**ASSIGNED TASK**
Give back every record exactly, images excluded.

↓

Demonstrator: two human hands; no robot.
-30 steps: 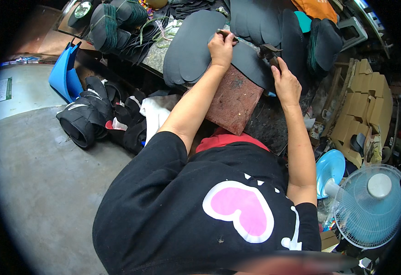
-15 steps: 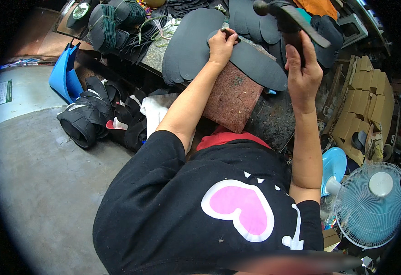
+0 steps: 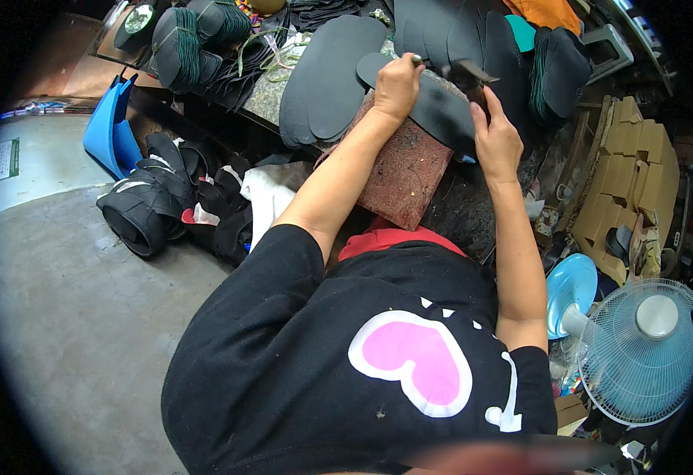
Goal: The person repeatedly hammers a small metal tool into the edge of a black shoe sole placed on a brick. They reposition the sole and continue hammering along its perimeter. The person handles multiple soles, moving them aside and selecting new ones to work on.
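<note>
A dark grey shoe sole (image 3: 439, 107) lies across a reddish-brown block (image 3: 406, 170) in front of me. My left hand (image 3: 398, 89) is closed in a fist over the sole, gripping a short punch-like tool (image 3: 417, 59) whose greenish end pokes out at the top. Its lower tip is hidden by the fingers. In my right hand (image 3: 498, 142) is a hammer (image 3: 471, 77), held by its dark handle just right of the left hand. The hammer head hangs over the sole's right part, apart from the tool. A stack of similar soles (image 3: 331, 79) lies beside the left hand.
More soles (image 3: 449, 36) are piled at the back, with tied bundles (image 3: 176, 49) at far left and right. Black shoe parts (image 3: 144, 198) and a blue folder-like holder (image 3: 113, 127) sit on the left. Cardboard (image 3: 624, 170) and a fan (image 3: 639, 348) stand on the right.
My right hand has brought the hammer down and to the left, closer to my left hand. My left hand has shifted slightly right along the sole, and the tool's end now shows.
</note>
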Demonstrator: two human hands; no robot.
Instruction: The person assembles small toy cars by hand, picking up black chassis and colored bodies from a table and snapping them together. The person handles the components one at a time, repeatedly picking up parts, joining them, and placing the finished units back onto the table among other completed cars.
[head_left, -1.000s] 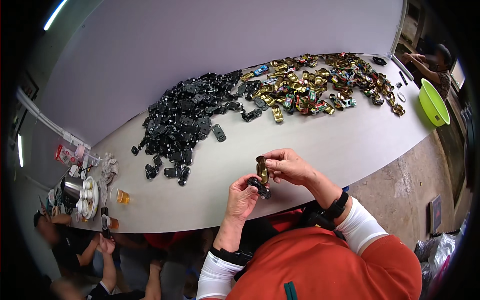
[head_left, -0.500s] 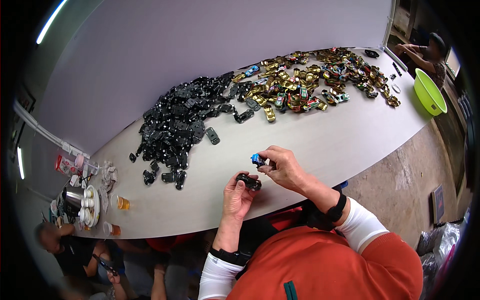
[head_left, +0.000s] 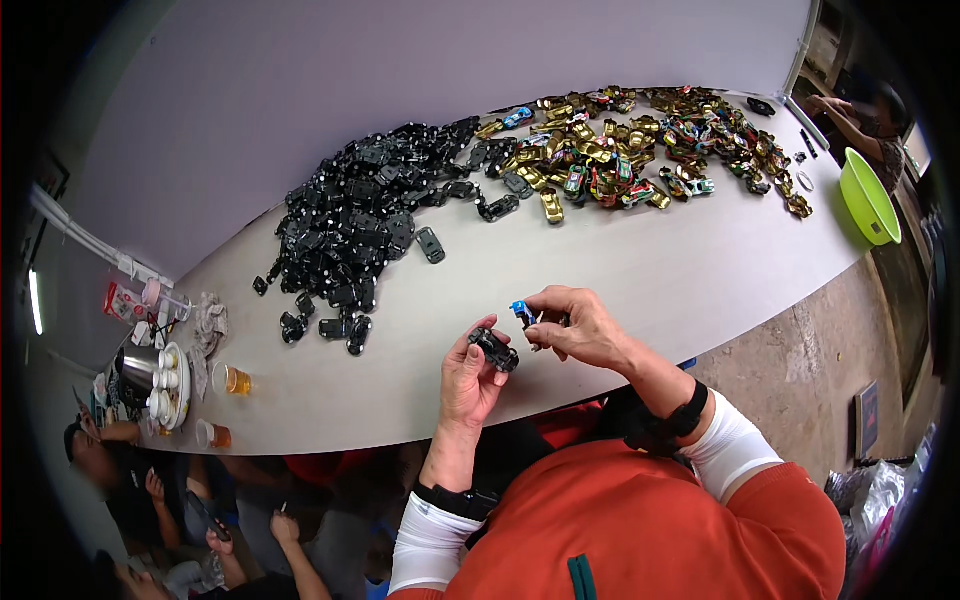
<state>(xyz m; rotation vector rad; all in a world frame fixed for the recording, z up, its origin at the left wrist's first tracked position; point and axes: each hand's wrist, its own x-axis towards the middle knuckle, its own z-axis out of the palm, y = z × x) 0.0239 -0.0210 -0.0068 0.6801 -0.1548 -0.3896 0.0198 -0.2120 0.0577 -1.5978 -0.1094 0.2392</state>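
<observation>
Between the thumb and fingers of my left hand (head_left: pixel 468 388) is a black toy car chassis (head_left: pixel 494 351), tilted above the near part of the table. Just to its right, my right hand (head_left: pixel 583 328) pinches a blue toy car body (head_left: pixel 521 312); part of it is hidden by my fingers. The two pieces are close together but apart. Beyond my hands, a heap of black toy car chassis (head_left: pixel 340 225) spreads against the wall. Gold and multicoloured toy car bodies (head_left: pixel 590 150) form another heap to its right.
One loose chassis (head_left: pixel 430 245) lies before the black heap. A green basin (head_left: pixel 868 200) stands at the right end of the table (head_left: pixel 650 270). Cups of amber drink (head_left: pixel 237 380) and a tray of white cups (head_left: pixel 183 390) are at the left. Other people sit at the lower left and far right.
My left hand has turned the black chassis so it tilts more. My right hand has shifted slightly right and turned the blue body more upright. The whole view has shifted a little.
</observation>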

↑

**SOLUTION BELOW**
Demonstrator: two human hands; no robot.
-30 steps: 
-15 steps: 
+0 steps: 
Goal: The person repeatedly hammers a small metal tool into the edge of a black shoe sole placed on a brick. They reposition the sole and continue hammering along its perimeter. The person handles multiple soles, moving them aside and selecting new ones to work on.
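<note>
A dark grey shoe sole (image 3: 439, 107) lies across a reddish-brown block (image 3: 406, 170) in front of me. My left hand (image 3: 398, 89) is closed in a fist over the sole, gripping a short punch-like tool (image 3: 417, 59) whose greenish end pokes out at the top. Its lower tip is hidden by the fingers. In my right hand (image 3: 498, 142) is a hammer (image 3: 471, 77), held by its dark handle just right of the left hand. The hammer head hangs over the sole's right part, apart from the tool. A stack of similar soles (image 3: 331, 79) lies beside the left hand.
More soles (image 3: 449, 36) are piled at the back, with tied bundles (image 3: 176, 49) at far left and right. Black shoe parts (image 3: 144, 198) and a blue folder-like holder (image 3: 113, 127) sit on the left. Cardboard (image 3: 624, 170) and a fan (image 3: 639, 348) stand on the right.
My right hand has brought the hammer down and to the left, closer to my left hand. My left hand has shifted slightly right along the sole, and the tool's end now shows.
</note>
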Demonstrator: two human hands; no robot.
Instruction: The person assembles small toy cars by hand, picking up black chassis and colored bodies from a table and snapping them together. The person handles the components one at a time, repeatedly picking up parts, joining them, and placing the finished units back onto the table among other completed cars.
[head_left, -1.000s] 
[head_left, -0.500s] 
[head_left, +0.000s] 
<state>(xyz m; rotation vector rad; all in a world frame fixed for the recording, z up, its origin at the left wrist's first tracked position; point and axes: each hand's wrist, its own x-axis towards the middle knuckle, its own z-axis out of the palm, y = z × x) 0.0239 -0.0210 -0.0068 0.6801 -0.1548 -0.3896 0.0198 -0.2120 0.0577 -1.5978 -0.1094 0.2392</state>
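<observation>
Between the thumb and fingers of my left hand (head_left: pixel 468 388) is a black toy car chassis (head_left: pixel 494 351), tilted above the near part of the table. Just to its right, my right hand (head_left: pixel 583 328) pinches a blue toy car body (head_left: pixel 521 312); part of it is hidden by my fingers. The two pieces are close together but apart. Beyond my hands, a heap of black toy car chassis (head_left: pixel 340 225) spreads against the wall. Gold and multicoloured toy car bodies (head_left: pixel 590 150) form another heap to its right.
One loose chassis (head_left: pixel 430 245) lies before the black heap. A green basin (head_left: pixel 868 200) stands at the right end of the table (head_left: pixel 650 270). Cups of amber drink (head_left: pixel 237 380) and a tray of white cups (head_left: pixel 183 390) are at the left. Other people sit at the lower left and far right.
My left hand has turned the black chassis so it tilts more. My right hand has shifted slightly right and turned the blue body more upright. The whole view has shifted a little.
</observation>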

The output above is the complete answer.